From the entries below, list each line with "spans".

(LISTED RECORDS)

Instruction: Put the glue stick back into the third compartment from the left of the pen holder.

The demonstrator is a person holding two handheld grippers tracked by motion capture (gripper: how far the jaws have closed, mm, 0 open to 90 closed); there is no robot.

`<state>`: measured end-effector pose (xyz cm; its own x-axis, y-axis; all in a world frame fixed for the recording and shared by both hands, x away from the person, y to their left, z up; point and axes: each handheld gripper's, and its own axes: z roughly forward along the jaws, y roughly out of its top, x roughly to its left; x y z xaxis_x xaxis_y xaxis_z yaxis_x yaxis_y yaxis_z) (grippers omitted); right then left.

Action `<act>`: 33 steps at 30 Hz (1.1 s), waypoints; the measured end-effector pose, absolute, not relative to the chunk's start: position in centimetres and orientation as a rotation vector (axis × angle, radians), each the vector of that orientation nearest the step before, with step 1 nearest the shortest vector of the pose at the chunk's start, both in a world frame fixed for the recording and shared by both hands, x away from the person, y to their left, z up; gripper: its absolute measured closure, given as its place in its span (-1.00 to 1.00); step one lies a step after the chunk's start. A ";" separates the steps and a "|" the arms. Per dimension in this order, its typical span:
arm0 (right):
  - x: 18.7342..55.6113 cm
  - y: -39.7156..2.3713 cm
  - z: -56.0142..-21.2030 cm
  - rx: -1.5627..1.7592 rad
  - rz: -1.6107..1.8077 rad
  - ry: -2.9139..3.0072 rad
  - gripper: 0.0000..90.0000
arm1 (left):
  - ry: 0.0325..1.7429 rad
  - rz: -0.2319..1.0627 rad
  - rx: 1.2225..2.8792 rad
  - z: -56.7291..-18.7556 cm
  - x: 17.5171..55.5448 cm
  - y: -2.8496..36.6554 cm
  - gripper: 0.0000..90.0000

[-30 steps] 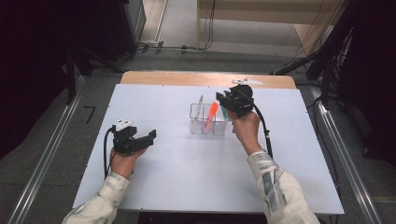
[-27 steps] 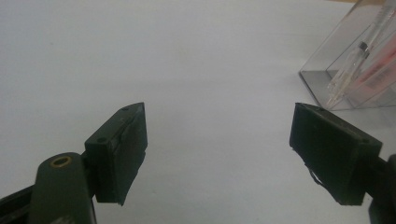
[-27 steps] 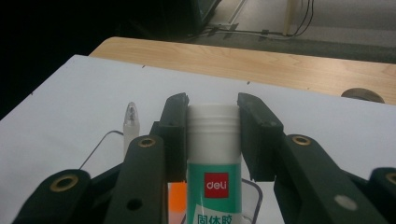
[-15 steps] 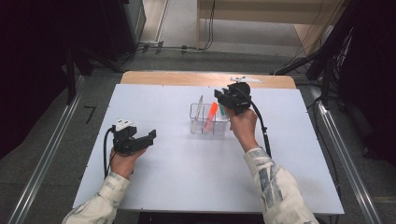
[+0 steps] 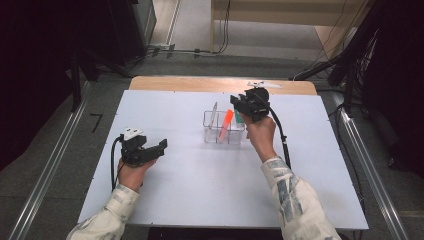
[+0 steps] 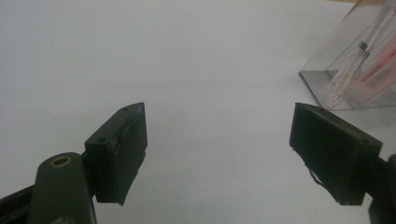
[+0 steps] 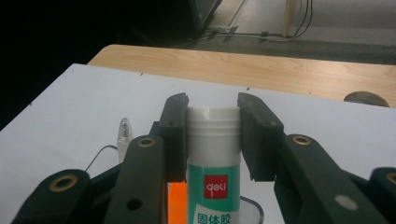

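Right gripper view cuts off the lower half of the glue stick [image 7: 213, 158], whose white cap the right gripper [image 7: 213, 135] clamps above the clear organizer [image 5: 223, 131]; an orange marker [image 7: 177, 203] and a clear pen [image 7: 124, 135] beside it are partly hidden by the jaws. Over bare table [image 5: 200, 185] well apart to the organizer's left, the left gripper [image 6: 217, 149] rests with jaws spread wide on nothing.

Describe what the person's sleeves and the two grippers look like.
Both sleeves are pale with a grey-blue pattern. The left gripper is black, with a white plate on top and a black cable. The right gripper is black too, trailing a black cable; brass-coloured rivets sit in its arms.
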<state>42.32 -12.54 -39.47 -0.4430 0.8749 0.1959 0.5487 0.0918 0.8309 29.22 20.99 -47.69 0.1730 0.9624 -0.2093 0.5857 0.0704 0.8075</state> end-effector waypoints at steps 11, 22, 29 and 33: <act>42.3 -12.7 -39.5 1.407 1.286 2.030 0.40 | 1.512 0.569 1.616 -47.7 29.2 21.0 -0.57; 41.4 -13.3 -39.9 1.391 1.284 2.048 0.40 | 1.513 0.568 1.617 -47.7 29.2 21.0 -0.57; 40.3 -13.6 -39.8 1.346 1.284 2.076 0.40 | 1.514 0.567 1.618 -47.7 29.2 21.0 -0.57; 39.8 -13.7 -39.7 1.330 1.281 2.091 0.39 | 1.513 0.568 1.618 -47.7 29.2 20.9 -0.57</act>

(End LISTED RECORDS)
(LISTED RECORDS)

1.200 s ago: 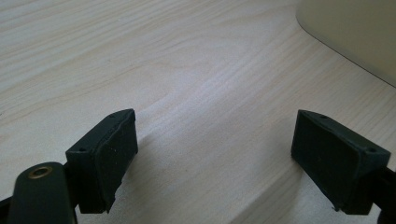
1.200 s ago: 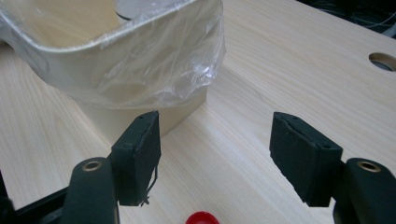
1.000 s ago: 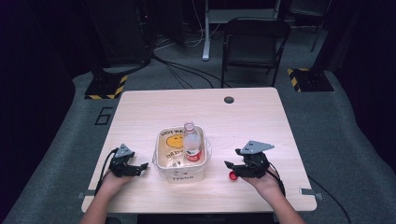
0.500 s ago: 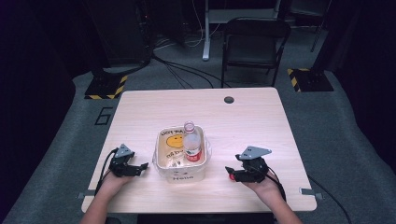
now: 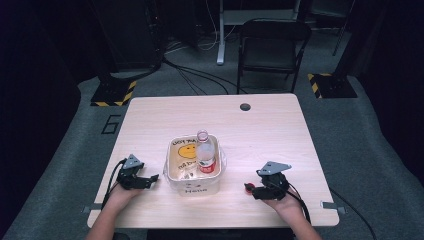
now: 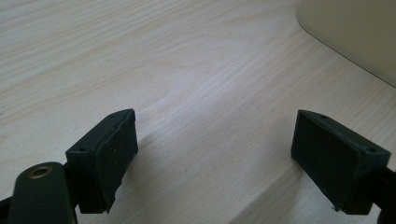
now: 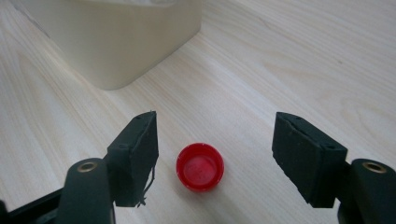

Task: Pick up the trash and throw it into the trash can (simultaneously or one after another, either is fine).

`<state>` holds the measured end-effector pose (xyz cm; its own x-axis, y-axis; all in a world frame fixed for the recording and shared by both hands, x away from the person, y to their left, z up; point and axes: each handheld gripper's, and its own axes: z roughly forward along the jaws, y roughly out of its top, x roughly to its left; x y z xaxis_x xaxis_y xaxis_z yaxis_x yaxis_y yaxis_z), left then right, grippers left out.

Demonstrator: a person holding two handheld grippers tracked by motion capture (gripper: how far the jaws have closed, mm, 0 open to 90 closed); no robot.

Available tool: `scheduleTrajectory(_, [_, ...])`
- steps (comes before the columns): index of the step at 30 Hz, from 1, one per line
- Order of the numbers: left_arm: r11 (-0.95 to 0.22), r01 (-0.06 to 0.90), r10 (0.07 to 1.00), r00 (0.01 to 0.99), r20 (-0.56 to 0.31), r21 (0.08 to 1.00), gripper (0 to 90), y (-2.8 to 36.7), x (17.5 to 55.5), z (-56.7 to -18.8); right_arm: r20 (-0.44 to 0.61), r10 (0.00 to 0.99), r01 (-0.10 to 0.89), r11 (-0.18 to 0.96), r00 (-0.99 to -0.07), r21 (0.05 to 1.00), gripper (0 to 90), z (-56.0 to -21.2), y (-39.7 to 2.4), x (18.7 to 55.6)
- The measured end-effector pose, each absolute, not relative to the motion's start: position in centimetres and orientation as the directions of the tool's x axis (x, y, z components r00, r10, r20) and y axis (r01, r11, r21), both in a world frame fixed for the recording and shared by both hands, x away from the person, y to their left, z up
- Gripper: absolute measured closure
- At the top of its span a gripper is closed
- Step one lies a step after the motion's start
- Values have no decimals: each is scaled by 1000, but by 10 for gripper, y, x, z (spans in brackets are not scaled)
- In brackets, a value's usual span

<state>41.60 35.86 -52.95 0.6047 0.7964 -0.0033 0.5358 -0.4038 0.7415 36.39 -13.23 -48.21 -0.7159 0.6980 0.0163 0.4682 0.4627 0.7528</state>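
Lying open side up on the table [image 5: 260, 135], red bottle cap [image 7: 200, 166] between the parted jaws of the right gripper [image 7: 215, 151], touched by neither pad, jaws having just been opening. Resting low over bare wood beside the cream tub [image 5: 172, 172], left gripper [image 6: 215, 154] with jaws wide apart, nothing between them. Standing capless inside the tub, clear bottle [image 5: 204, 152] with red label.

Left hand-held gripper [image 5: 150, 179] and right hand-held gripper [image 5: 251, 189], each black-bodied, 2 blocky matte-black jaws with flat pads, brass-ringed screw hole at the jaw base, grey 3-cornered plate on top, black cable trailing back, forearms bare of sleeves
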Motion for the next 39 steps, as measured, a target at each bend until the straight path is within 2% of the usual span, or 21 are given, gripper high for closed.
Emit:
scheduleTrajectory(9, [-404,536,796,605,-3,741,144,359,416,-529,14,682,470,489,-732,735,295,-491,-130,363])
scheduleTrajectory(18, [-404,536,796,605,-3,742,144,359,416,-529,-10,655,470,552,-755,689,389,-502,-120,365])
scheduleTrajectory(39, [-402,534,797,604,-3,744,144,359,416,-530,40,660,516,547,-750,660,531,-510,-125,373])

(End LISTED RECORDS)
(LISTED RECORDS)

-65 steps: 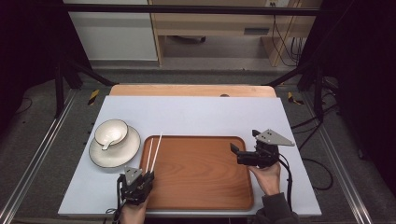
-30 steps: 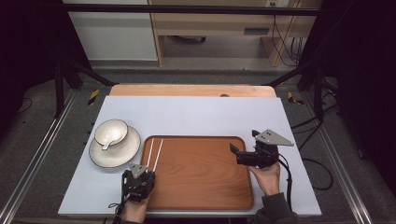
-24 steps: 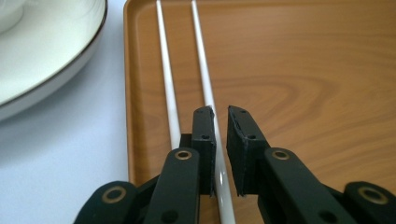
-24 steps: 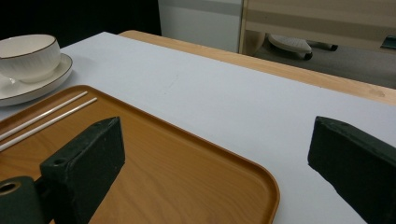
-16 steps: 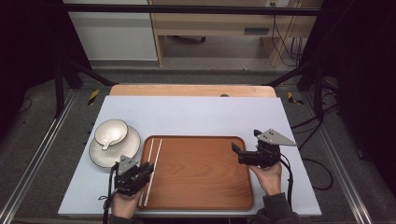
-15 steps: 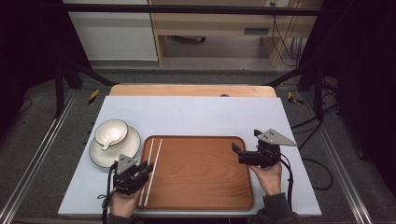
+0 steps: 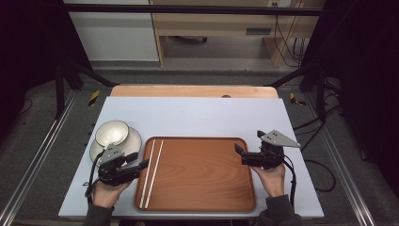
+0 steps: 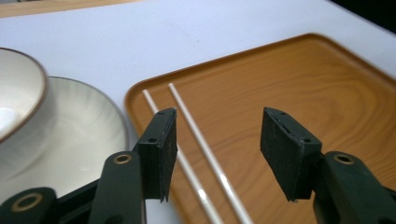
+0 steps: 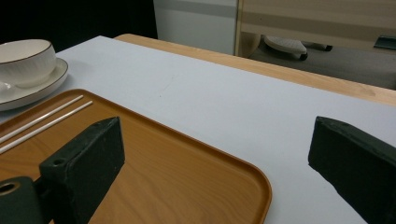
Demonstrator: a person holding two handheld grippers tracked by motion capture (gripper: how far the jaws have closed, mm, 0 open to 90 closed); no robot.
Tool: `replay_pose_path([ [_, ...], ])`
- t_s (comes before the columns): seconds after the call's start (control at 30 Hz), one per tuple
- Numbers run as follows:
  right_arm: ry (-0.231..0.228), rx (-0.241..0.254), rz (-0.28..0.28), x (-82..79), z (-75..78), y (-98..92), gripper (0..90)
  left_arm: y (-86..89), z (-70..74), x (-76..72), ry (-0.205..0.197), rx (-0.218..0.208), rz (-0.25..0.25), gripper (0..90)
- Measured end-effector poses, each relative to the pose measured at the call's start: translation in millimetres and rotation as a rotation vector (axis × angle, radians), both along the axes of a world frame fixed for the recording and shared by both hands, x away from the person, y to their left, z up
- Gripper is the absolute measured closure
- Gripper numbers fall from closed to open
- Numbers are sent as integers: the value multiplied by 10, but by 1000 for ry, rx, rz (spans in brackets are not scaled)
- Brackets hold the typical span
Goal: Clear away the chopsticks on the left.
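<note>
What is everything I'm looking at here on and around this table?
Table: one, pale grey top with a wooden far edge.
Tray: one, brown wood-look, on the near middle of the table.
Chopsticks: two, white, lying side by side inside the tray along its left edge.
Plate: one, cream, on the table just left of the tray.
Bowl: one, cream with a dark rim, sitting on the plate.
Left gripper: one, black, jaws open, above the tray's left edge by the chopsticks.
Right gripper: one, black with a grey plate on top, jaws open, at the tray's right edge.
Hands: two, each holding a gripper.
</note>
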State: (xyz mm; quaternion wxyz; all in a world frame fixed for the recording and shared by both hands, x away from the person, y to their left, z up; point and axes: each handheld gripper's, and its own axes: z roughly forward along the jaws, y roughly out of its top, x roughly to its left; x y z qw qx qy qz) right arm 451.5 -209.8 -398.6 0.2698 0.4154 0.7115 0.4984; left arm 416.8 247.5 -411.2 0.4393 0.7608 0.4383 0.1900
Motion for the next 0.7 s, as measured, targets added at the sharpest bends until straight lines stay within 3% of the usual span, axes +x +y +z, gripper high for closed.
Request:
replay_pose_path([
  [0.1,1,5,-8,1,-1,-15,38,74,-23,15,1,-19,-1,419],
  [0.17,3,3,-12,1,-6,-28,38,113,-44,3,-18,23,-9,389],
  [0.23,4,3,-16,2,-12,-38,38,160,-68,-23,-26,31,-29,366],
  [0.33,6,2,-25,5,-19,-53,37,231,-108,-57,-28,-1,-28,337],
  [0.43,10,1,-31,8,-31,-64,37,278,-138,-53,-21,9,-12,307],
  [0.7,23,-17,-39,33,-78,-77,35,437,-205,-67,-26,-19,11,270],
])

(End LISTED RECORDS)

RESPONSE TO THE TASK:
- Values have no decimals: each is scaled by 1000, but by 10 for gripper, y, x, z (spans in brackets are not scaled)
- Numbers are sent as integers: the value multiplied by 10, but by 1000 for ry, rx, rz (spans in brackets are not scaled)

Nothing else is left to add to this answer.